My rating: 5 of 5 stars
Someone is killing and mutilating children in Cambridge, and the populace is blaming -who else – the Jews. King Henry II requests assistance from the University of Salerno, renowned for its advanced medical research. Thus Adelia Aguilar, a brilliant “doctor of the dead”, journeys to England. Because she’s not a man and Cambridge is not Salerno, her body guard must pose as the physician, with Adelia as his aide. Sick at heart over the little corpses, she vows to bring their vicious murderer to justice.

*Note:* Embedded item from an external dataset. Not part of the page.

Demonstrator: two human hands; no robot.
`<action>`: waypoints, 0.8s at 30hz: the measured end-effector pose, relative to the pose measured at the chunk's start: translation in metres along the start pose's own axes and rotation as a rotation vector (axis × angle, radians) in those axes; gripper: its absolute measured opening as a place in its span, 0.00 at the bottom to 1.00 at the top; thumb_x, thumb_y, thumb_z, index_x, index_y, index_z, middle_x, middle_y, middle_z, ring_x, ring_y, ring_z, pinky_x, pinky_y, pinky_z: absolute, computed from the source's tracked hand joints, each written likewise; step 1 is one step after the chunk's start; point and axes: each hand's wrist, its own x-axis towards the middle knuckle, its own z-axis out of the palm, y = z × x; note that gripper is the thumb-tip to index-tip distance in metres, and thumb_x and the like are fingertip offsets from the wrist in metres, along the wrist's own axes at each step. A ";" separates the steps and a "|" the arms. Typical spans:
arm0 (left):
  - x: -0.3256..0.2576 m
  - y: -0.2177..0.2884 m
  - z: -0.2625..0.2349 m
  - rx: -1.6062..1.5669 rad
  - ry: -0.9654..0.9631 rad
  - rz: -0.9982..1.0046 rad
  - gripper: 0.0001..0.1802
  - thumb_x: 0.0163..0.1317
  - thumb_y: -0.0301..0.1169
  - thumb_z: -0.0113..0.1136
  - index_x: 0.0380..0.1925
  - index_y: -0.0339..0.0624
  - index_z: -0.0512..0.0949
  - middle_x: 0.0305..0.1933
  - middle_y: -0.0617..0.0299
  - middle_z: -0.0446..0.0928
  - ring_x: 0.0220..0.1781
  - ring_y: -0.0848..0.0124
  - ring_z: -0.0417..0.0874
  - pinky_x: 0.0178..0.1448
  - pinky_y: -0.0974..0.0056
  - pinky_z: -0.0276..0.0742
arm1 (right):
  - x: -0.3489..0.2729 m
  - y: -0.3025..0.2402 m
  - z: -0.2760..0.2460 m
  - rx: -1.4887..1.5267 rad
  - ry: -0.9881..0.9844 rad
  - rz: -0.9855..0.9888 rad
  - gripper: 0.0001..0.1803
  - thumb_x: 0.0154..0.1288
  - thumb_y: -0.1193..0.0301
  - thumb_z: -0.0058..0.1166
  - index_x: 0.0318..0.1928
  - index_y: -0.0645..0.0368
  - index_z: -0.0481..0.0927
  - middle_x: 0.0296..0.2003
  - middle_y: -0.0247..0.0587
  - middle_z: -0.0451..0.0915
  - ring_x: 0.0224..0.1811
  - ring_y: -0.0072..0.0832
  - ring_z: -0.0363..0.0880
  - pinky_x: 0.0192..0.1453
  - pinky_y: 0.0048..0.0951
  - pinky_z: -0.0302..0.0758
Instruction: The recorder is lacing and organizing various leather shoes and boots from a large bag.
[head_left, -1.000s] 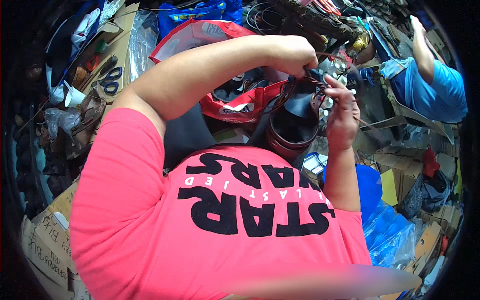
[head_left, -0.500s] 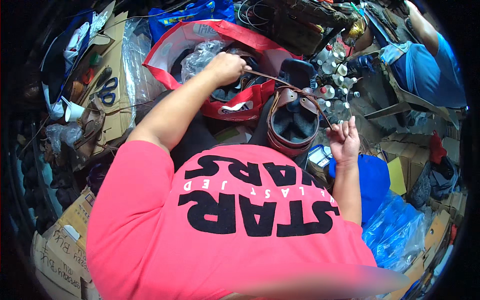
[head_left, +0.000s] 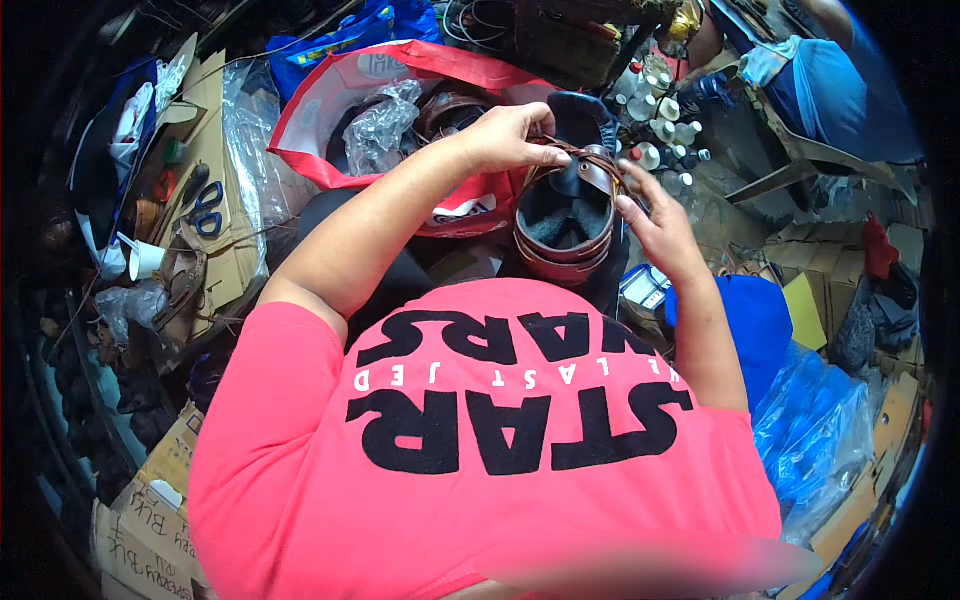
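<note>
Beside red bag's rim (head_left: 320,178), left hand (head_left: 520,137) pinches shoe lace (head_left: 592,156); right hand (head_left: 657,218) curled, grip unclear.

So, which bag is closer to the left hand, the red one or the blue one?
The red bag, with crumpled clear plastic inside: the left hand is at its right edge, while the blue bag lies beyond, farther away.

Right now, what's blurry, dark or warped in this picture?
Head view: black corners, fisheye bending near the rim; a smeared patch low over the pink shirt; glints on the blue plastic; the brown shoe reads fairly sharp, its inside dark.
</note>
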 end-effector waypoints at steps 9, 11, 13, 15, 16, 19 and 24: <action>-0.006 -0.011 0.027 -0.300 0.112 -0.084 0.15 0.65 0.36 0.56 0.22 0.40 0.72 0.21 0.74 0.65 0.27 0.84 0.62 0.30 0.71 0.63 | -0.007 -0.013 -0.042 0.314 -0.067 0.218 0.14 0.70 0.65 0.47 0.29 0.61 0.76 0.28 0.27 0.73 0.30 0.15 0.64 0.36 0.18 0.61; -0.007 -0.002 0.035 -0.241 0.115 -0.061 0.15 0.65 0.37 0.56 0.23 0.39 0.73 0.21 0.72 0.66 0.27 0.83 0.63 0.30 0.70 0.64 | -0.003 -0.027 -0.062 0.385 -0.139 0.032 0.16 0.70 0.62 0.45 0.34 0.61 0.78 0.32 0.29 0.75 0.36 0.16 0.66 0.42 0.18 0.61; -0.005 0.004 0.042 -0.101 0.175 -0.037 0.15 0.66 0.38 0.55 0.26 0.38 0.73 0.20 0.69 0.67 0.26 0.82 0.65 0.29 0.69 0.65 | 0.009 -0.057 -0.043 0.490 -0.073 -0.106 0.15 0.71 0.65 0.44 0.41 0.62 0.79 0.40 0.34 0.76 0.44 0.18 0.70 0.51 0.20 0.63; -0.006 0.017 0.045 0.002 0.196 -0.026 0.14 0.66 0.39 0.53 0.31 0.38 0.74 0.22 0.53 0.73 0.26 0.71 0.74 0.33 0.62 0.71 | 0.026 -0.061 -0.014 0.598 -0.008 -0.116 0.15 0.72 0.67 0.42 0.49 0.62 0.77 0.47 0.36 0.74 0.52 0.21 0.70 0.59 0.23 0.62; -0.008 0.020 0.046 0.076 0.221 0.054 0.13 0.66 0.38 0.53 0.33 0.38 0.73 0.25 0.49 0.74 0.29 0.62 0.78 0.35 0.58 0.72 | 0.031 -0.059 -0.004 0.718 -0.070 -0.100 0.16 0.73 0.69 0.42 0.55 0.61 0.73 0.50 0.35 0.73 0.52 0.20 0.70 0.59 0.22 0.63; -0.037 0.050 0.025 0.167 0.133 0.047 0.13 0.64 0.37 0.52 0.37 0.37 0.72 0.33 0.43 0.77 0.39 0.46 0.79 0.41 0.49 0.73 | 0.044 -0.039 0.006 0.604 -0.190 0.071 0.15 0.73 0.70 0.41 0.56 0.57 0.73 0.46 0.29 0.77 0.44 0.19 0.75 0.50 0.22 0.72; -0.061 0.098 -0.024 0.613 -0.080 0.373 0.08 0.59 0.32 0.56 0.31 0.38 0.74 0.29 0.49 0.76 0.35 0.51 0.79 0.39 0.53 0.74 | 0.050 -0.039 0.013 -0.124 -0.159 -0.314 0.20 0.57 0.78 0.47 0.52 0.62 0.74 0.45 0.51 0.79 0.47 0.42 0.78 0.51 0.33 0.73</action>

Mistress of the Art of Death opens as Adelia approaches Cambridge among a band of homeward bound Canterbury pilgrims, introducing as colorful a cast of characters as you could ever hope to meet. I was hooked from page one, following the spirited narrative over the course of a few late evenings. The sights, smells, customs, joys, and cruelties of medieval society provide the vivid background against which the murder investigation unfolds. Knights, nuns, priors, crusaders, common folk, and a particularly feisty housekeeper surround Adelia, who is a strong, opinionated, and compassionate protagonist. The depravities of this murderer rival those of any modern serial killer. Sick at heart over the little corpses, she vows to bring their vicious murderer to justice.

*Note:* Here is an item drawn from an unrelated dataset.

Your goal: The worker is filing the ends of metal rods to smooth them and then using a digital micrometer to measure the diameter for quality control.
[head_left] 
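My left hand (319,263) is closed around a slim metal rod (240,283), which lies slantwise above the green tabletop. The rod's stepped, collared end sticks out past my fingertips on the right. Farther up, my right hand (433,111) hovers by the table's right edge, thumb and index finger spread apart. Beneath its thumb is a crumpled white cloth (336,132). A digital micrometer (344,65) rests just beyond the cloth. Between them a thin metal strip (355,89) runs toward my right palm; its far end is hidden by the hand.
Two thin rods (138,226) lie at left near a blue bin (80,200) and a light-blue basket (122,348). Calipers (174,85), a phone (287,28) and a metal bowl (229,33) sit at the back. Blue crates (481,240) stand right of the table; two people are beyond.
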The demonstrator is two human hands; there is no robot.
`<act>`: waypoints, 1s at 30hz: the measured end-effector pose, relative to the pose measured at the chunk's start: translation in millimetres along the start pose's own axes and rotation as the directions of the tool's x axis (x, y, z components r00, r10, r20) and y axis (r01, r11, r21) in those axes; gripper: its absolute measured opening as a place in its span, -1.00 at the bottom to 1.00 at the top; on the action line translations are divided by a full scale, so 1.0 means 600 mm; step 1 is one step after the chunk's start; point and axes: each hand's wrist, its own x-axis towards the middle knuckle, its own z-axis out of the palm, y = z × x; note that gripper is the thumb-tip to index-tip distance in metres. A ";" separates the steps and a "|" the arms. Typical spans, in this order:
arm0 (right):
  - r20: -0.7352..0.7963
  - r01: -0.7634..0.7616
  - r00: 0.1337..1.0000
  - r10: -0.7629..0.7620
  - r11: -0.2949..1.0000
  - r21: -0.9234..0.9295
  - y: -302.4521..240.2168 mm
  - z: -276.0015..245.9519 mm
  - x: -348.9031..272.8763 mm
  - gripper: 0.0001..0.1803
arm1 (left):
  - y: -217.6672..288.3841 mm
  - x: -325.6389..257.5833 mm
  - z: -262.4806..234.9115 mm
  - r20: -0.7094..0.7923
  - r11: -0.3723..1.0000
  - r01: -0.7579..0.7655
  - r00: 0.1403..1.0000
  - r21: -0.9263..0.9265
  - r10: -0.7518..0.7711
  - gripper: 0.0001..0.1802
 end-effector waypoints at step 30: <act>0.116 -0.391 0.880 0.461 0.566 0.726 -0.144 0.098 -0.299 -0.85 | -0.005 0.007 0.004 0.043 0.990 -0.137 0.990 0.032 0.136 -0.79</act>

Perhaps the most interesting facet of this book is its treatment of England and Aquitaine’s King Henry II. Generally vilified as the man who got what he wished for with the murder of Thomas Becket, author Franklin effectively uses the situation to justify Henry’s position in his argument with Becket and the Church, which enabled him to lay the foundation for English Common Law and trial by jury, for all his subjects, including clergy. He also extended civil protections to his Jewish subjects.
Independent, brilliant, and dedicated, Adelia Aguilar may be a woman ahead of her time, but so was Henry’s wife Eleanor. I’ve ordered the next two titles in this series and can’t wait to become immersed in them.